EXERCISE GOAL –
From the opening line of the records through the line bearing "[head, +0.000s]", set down every line exactly.

EXERCISE MATERIALS –
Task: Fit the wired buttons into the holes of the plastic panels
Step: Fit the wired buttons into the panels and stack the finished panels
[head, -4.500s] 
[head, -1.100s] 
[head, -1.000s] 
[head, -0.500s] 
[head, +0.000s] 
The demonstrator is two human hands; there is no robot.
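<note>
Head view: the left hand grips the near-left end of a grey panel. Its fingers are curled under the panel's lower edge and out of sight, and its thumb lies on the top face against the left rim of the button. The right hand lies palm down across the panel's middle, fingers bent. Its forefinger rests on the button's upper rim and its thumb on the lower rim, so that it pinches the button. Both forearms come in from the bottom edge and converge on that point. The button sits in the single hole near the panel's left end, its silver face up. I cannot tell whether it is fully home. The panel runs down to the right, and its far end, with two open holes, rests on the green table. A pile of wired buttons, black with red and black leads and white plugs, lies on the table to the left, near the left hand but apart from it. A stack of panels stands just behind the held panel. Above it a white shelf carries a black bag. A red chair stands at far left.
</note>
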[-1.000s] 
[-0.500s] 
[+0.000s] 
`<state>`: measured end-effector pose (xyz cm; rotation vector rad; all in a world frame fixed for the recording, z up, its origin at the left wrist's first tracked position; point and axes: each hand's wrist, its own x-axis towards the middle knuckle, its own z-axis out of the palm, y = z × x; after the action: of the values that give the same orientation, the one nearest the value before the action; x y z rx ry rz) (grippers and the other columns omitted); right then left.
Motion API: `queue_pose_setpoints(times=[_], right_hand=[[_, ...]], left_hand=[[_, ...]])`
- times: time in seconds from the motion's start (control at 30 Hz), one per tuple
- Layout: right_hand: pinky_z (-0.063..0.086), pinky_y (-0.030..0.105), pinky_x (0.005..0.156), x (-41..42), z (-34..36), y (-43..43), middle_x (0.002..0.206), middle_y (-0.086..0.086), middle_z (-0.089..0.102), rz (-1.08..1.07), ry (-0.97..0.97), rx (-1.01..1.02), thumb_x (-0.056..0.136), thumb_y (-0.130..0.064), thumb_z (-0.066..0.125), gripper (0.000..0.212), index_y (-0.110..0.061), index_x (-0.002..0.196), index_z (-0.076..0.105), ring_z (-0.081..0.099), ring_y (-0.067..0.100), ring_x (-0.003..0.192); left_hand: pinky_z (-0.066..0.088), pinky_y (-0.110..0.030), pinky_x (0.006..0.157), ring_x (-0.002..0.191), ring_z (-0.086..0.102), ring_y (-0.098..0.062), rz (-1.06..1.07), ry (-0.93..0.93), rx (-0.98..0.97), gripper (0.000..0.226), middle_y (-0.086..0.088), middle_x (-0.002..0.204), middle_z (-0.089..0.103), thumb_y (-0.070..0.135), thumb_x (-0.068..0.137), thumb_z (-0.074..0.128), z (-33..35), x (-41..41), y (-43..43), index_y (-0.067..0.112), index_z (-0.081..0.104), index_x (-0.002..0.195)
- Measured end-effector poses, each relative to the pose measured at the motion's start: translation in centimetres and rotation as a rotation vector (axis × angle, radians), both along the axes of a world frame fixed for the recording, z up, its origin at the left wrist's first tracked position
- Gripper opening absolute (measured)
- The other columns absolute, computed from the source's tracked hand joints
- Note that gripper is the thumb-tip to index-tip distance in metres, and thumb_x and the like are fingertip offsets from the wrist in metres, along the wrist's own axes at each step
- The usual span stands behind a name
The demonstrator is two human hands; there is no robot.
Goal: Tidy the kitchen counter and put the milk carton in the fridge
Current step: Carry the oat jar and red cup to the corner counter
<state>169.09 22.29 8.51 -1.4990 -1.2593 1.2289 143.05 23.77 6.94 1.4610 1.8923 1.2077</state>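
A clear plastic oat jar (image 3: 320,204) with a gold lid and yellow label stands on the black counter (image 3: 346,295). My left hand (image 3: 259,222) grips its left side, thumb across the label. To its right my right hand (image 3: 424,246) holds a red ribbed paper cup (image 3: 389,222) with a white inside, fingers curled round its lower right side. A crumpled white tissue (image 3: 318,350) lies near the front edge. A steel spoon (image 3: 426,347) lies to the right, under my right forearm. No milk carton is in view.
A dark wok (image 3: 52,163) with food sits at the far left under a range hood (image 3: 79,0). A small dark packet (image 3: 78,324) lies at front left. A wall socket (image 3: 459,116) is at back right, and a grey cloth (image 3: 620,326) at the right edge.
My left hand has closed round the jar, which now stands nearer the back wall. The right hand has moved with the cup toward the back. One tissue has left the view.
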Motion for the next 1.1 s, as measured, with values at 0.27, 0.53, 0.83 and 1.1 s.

RESULT OF THIS TASK –
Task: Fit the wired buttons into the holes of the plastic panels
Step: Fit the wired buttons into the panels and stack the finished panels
[head, -4.500s] 
[head, -1.100s] 
[head, -1.000s] 
[head, -0.500s] 
[head, +0.000s] 

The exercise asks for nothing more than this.